Let me explain. Good scientists know that they are part of a long line of approximating and “are constructing models rather than revealing reality,” she writes. And that at some point in the future, they will be proven wrong.

This is a tough idea to put into real practice, however. Schultz notes that throughout history we all fall to the misconception that now — at this moment in time — we are at the top of human know-how. We live in a fantasy world which says stuff will be built upon our stuff. It is much more difficult to accept the idea (in practice) that our stuff might just have to be trashed first before new stuff emerges.
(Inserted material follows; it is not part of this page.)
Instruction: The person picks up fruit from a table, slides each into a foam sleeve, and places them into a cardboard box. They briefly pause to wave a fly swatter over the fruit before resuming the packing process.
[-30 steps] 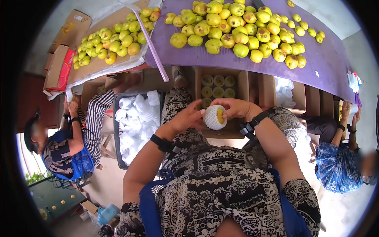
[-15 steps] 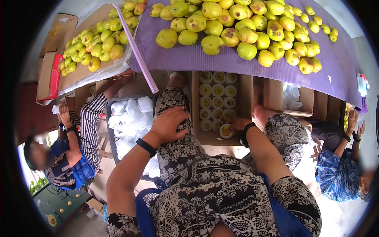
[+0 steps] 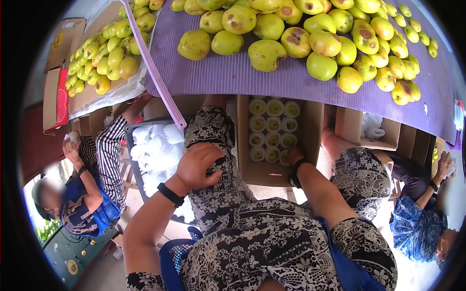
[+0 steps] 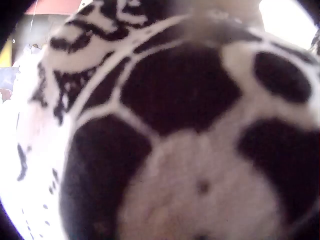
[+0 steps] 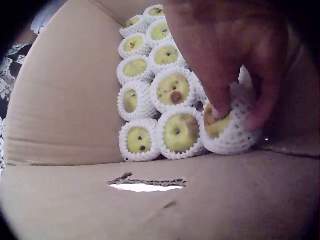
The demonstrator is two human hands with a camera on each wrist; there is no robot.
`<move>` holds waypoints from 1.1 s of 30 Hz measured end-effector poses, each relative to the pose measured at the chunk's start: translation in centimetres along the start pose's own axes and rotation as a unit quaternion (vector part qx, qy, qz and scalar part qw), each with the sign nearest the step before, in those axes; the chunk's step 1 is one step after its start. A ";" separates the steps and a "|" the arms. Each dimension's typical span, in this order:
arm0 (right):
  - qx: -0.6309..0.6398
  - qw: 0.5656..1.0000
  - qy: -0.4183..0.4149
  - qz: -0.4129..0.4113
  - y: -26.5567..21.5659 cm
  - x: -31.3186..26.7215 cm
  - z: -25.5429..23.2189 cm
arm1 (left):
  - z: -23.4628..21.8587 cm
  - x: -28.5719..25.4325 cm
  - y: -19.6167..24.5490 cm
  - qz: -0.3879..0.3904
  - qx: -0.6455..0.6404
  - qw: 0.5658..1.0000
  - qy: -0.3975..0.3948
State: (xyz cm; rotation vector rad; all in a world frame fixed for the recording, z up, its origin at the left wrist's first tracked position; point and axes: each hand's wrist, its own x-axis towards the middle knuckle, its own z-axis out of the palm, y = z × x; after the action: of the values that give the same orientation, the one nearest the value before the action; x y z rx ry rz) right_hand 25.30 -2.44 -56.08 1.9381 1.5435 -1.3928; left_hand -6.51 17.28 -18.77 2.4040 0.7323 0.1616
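My right hand reaches into the cardboard box and grips a yellow-green apple in a white foam net. In the right wrist view, this apple is beside another netted apple, in the row nearest the slotted box wall. Several more netted apples stand in rows, their bare tops facing up. My left hand rests on the patterned trouser leg over the left thigh, holding nothing. Only the patterned cloth fills most of the left wrist view.
Loose apples lie on the purple table above the box. A dark crate of white foam nets stands left of my leg. Another box with nets is to the right. One person sits on each side.
Both hands were on the netted apple above the box. My right hand has lowered it into the end row, while my left hand has moved away onto the thigh.
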 end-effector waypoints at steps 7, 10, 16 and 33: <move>-0.081 0.986 0.127 -0.064 0.6 0.0 4.2 | -0.2 0.6 -0.4 0.005 -0.011 1.000 0.010; 0.038 0.983 0.176 -0.048 -1.2 -1.9 1.1 | -0.2 0.6 -0.6 0.007 -0.019 1.000 0.006; 0.062 0.994 0.082 -0.031 -1.3 -0.7 0.2 | -0.2 0.7 -0.4 0.005 -0.020 1.000 0.022; -0.209 0.964 -0.078 -0.148 -2.0 -0.6 -7.3 | 0.9 -0.4 0.3 -0.013 0.002 1.000 0.024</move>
State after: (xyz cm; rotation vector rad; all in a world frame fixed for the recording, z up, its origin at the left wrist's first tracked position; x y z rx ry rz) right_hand 27.18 3.27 -51.40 1.3612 1.9205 -1.1671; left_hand -6.45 16.41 -19.31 2.4012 0.7861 0.2086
Trashed because it’s wrong.

Yet these two competing thoughts — on the one hand being committed to a concept or idea, while on the other allowing for it to be totally wrong-headed — can be held simultaneously. See Here’s to ‘acting as if’ which references Marlene Fiol’s piece of the same title and deals with the challenge of ’embracing being wrong.’ She calls out the field of organizational learning researchers on this point of  intellectual hubris.

At micro levels I see this in my world of organizational studies. “Best practices” is an example. There is no such thing. Good practices, yes. And maybe “constructing models” that in some conditions approximate a specific reality – and they prove useful under those conditions. But do we really consider the possibility that what we think of as organizational best practices actually rest on a foundation of crap?

This dilemma scales across domains and to larger issues, as Schultz notes. Today’s New York Times (Sunday Review) carried a piece by Dan Slater — Darwin Was Wrong About Dating — outlining how a new cohort of scientists are challenging the idea that immutable, physical differences (rooted in evolution) create gender differences in sexual behavior. They way in which the argument is playing out has uniquely academic and scientific overtones. But the same pattern plays across many domains when you look for it. Politics? Nate Silver. Baseball? Billy Beane.

And in a very real sense this argument is playing out about “knowledge” itself. David Weinberger hits this idea head on in his book Too Big to Know. Perhaps the greatest value brought to us by digital technology and the internet (my reading of Weinberger) is to make more visible the rich, ugly, confusing, complex debate that occurs as we come to create something that “we know.” Well, what we know for the time being. Until we trash it.

But at least we are becoming more open about the process. And that is truly exciting.